Autism and Personality

Clinicians and researchers have achieved consensus on the validity of autism as a diagnostic category and many features central to its definition. It is somewhat surprising and very encouraging to note that, as greater consensus has been achieved on the definition of strictly defined autism, an interesting and helpful discussion on issues of broader phenotype or potential variants of autism has begun.
Today, there is a broad agreement that autism is a developmental disorder, and autism and associated disorders in the spectrum represent the behavioural manifestations of underlying dysfunction in the functioning of the central nervous system (Minshew, N.J. and Williams, D.L., 2007). Within this, it can also be included that sustained educational and behavioural interventions are useful and constitute the core treatment of such condition (Klin, A., Jones, W., Schultz, R., Volkmar, F., and Cohen, D., 2002). In 1943, Kanner’s seminal clinical description of 11 children with "autistic disturbances of affective contact" has endured till date. His description of autism was grounded in data and theory of child development. Children those are normal exhibit marked interest in social interaction from early in life (Kanner, L., 1946). Kanner suggested that early infantile autism is an inborn, constitutional disorder in which children are born lacking the typical motivation for social interaction and effective comments. He used the model of inborn errors of metabolism to explain that individuals with autism are born without the biological preconditions for psychologically metabolizing the social world. The term autism was borrowed from Bleuler who first used autism to describe idiosyncratic, self-centred thinking (Bleuler, M., 1979). Kanner used this term to suggest that autistic children live in their own world. It represents a failure of development and fantasy is impoverished if present at all (Kanner, L., 1951).
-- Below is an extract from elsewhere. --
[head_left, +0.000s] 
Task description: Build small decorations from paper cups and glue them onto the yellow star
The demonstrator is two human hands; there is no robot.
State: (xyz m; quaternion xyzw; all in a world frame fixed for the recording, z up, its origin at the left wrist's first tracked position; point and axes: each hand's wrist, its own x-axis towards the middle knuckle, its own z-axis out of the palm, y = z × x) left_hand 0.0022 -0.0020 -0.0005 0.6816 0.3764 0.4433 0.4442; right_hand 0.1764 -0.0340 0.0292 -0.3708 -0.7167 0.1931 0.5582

In addition to the remarkable social failure, one of the other features that may be present in such individuals is a profound disturbance of communication to the extent that some of them may be mute (Nacewicz, B.M. et al., 2006). The language disturbance in others may be marked by echolalia and literalness as well as a fascinating difficulty with acquiring the use of the first person, personal pronoun, "I." These children, therefore, refer to themselves in the third person, "he" or by the first name. Another intriguing feature is the children’s unusual responses to the intimate environment. This can be exemplified by unresponsiveness to parents, yet over-sensitiveness to the small changes in daily routine or simply environmental sounds. The three prime criteria enumerated by Kanner still hold good, and they are to date used to define autism. These are unusual social isolation, resistance to change, and dysfunction in communication (Landa, R.J., Holman, K.C., and Garrett-Mayer, E., 2007).
It has now been recognised that parental behaviour as such plays no role in the pathogenesis of autism. It is now known that children with autism are found in families of all social classes, and more recent data and rigorous research have failed to demonstrate an association with social classes (Stone, W.L., McMahon,&nbsp.C.R., Yoder, P.J., and Walden, T.A., (2007).